Don’t politicize sex
Among the many definitions of what politics is, I prefer Groucho Marx’s: “Politics is the art of looking for problems, finding them, making a false diagnosis and then applying the wrong remedies.” But politics is also that bulimic creature that wants to swallow everything and enter every room in the house looking for something to devour, including the bedroom.
Dictatorships have never hesitated to legislate about what citizens can or cannot do with their bodies. We can observe a dangerous worldwide tendency to politicize relationships and sexual orientations, to turn bodies into battlefields, to subscribe to or identify certain practices with certain ideologies and even political parties; to start creating new classifications about what is politically correct or not. Some people who feel strongly identified with certain movements or ideologies begin to establish a code of sexual conduct with desirable or undesirable practices, as if intercourse, for example, had a political alignment or was subscribed to a party.

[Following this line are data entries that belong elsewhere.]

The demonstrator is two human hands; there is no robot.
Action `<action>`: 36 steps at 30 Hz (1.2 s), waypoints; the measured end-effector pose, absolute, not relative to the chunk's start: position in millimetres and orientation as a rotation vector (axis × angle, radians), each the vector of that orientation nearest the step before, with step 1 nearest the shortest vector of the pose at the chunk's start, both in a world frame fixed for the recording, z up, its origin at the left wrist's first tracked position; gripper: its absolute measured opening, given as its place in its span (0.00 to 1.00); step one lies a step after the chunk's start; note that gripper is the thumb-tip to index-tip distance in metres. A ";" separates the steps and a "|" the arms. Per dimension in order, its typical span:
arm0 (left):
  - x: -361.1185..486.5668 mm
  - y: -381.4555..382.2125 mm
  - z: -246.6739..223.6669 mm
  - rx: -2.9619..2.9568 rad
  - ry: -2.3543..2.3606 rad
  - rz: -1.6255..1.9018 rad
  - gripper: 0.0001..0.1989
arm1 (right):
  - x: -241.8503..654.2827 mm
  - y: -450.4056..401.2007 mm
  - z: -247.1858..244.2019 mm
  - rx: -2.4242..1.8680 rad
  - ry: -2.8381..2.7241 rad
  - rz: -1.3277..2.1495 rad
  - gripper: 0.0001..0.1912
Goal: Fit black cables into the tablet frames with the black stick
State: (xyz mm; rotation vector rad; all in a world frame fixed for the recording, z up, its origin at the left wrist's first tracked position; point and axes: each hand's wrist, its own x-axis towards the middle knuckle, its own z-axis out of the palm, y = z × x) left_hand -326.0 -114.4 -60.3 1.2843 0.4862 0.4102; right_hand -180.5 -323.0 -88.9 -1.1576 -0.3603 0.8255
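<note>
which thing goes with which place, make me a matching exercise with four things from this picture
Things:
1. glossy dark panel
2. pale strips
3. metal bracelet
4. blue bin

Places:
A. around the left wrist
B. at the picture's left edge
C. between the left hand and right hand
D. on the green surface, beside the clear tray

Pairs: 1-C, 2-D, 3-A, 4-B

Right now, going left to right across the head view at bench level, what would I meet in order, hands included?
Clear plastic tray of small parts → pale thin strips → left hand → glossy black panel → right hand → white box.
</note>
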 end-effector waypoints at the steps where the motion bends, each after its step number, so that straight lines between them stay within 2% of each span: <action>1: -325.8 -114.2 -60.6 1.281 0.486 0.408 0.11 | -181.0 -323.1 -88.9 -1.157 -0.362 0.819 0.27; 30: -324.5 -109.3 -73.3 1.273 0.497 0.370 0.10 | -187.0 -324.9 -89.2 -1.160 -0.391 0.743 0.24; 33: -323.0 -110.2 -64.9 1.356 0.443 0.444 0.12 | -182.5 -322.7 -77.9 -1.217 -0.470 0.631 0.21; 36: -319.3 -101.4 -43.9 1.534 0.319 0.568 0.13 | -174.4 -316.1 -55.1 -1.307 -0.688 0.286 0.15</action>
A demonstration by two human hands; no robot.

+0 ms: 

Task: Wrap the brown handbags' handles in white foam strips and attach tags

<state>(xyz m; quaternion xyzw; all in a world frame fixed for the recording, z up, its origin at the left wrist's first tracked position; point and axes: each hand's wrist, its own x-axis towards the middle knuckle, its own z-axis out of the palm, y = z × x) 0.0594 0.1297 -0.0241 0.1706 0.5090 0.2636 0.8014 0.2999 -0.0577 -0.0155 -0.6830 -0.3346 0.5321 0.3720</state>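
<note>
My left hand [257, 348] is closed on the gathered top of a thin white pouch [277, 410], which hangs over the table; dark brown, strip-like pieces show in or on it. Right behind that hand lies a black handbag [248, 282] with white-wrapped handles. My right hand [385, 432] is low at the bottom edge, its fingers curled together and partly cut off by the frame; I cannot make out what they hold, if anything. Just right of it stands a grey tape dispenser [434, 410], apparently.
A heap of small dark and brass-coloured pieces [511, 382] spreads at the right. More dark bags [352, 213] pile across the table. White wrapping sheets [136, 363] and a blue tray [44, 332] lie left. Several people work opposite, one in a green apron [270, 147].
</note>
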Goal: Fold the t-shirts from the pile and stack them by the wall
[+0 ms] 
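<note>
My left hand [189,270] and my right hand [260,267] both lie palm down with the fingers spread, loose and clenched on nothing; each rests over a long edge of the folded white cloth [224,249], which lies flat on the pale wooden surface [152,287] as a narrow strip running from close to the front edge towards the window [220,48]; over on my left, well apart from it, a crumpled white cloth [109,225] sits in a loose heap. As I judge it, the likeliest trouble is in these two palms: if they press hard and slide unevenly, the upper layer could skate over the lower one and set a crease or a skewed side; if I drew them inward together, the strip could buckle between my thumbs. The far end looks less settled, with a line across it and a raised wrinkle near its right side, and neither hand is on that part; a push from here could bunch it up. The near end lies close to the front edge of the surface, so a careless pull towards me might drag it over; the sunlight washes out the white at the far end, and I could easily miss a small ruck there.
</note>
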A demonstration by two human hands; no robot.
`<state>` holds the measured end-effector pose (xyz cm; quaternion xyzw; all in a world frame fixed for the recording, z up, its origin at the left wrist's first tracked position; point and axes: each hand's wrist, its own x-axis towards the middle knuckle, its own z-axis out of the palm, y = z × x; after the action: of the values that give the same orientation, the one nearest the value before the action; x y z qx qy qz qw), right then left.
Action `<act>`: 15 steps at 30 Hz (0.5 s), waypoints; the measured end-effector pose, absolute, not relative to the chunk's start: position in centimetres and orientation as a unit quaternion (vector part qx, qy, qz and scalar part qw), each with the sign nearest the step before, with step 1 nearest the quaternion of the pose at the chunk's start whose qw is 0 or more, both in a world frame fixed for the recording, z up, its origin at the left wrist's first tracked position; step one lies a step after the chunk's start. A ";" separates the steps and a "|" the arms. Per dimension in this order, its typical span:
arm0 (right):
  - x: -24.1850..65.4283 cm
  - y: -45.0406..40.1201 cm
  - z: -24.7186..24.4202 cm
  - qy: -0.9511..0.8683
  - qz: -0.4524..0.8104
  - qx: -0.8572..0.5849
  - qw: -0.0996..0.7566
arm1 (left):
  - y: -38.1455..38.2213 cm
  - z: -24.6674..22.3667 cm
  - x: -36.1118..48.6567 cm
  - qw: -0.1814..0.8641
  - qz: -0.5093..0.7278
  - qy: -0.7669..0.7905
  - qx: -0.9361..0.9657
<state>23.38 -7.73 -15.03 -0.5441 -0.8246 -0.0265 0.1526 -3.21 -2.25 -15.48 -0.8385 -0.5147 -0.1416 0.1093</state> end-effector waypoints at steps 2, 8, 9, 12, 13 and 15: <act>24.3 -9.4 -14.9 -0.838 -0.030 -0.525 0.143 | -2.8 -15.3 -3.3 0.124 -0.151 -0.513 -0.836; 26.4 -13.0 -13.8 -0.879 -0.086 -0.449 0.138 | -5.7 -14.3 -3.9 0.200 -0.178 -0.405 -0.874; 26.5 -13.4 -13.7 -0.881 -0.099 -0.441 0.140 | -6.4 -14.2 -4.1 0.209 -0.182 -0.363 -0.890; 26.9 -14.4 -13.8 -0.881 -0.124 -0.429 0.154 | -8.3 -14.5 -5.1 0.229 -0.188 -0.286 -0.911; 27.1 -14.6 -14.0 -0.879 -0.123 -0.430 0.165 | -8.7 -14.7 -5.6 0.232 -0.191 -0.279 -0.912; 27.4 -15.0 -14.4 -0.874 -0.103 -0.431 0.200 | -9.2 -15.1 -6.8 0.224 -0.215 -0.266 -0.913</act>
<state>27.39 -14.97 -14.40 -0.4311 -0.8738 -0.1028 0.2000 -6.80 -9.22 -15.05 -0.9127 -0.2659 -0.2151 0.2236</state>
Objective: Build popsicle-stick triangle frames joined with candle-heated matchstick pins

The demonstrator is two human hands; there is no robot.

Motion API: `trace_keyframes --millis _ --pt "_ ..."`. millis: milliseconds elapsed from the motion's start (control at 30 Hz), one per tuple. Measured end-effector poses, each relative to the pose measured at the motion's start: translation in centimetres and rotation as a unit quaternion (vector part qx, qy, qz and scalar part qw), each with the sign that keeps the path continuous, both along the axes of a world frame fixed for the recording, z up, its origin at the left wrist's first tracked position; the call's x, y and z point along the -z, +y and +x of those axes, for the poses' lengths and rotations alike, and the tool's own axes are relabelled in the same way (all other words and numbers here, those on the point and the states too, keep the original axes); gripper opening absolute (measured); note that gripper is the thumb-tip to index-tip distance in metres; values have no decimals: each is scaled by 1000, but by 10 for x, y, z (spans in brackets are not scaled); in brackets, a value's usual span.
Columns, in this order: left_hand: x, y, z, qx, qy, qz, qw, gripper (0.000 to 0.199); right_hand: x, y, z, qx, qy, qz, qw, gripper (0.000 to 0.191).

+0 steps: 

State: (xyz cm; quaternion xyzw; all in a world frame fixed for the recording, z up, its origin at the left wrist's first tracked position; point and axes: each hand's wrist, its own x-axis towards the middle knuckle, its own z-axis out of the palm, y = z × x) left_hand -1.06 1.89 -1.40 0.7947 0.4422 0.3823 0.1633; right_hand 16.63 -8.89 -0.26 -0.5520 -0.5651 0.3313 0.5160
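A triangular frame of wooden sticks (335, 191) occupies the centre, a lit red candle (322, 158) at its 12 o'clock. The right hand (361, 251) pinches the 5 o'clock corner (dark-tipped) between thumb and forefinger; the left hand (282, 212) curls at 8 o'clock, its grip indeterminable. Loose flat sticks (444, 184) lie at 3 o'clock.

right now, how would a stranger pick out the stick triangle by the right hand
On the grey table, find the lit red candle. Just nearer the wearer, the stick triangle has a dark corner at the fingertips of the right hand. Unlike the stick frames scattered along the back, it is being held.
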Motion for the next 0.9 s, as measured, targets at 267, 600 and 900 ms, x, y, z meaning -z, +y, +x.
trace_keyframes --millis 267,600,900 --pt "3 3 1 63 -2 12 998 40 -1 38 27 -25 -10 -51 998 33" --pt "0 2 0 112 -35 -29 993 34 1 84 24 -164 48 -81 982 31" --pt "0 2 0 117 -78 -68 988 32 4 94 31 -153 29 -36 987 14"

The Catholic Church already did that centuries ago, when it allowed certain activities, aimed at procreation, and prohibited others, which only pursued lust. Thousands of sexual traumas have been necessary to get rid of this morality; let’s not embrace any other now disguised as militancy. In the history of humanity, the good lovers were always those who knew how to abstract themselves from all the indoctrination of the time; already came in the form of morality, religion, culture, politics or good manners. They closed the doors of their bedrooms and, freely and by mutual agreement, created their own universes.
A life with room for desire
Sexologists’ offices are full of women and, increasingly, men with hypoactive sexual desire. People without desire, although without health problems and with an age in which these disorders should not occur. They are prescribed guidelines, exercises, routines that can work and that are recorded in those articles that are so popular in the sex sections: Tips to recover sexual appetite or How to spice up your life as a couple.
Once again, the problem stems from the individual and not from society. Because you have to have the desire to lead a stressful, aseptic, increasingly mechanized life, in which confrontation between the sexes is encouraged and in which the screens provide other people’s stories that prevent us from building our own. You have to keep the desire after watching the news that reminds us, twice a day, that the world is about to explode. You have to be a seducer but in the right way, the one that goes with the times, neither too much nor too little, neither going too far nor not arriving and the exact point becomes the needle in the haystack that is never found.
Faced with so many obstacles, desire disappears because desire is a child that requires attention and time, and does not like rushing. In a non-desiring society, the most normal thing is not to have desire. So, instead of wondering why you don’t feel like it, ask yourself how you can build a life where there is room for desire; knowing that he likes tranquility, free time, good treatment, imagination, flirting, a sense of humor, eight-hour days (or less) and even Mondays in the sun. The solution is more complex, but it is definitive and can kill several birds with one stone.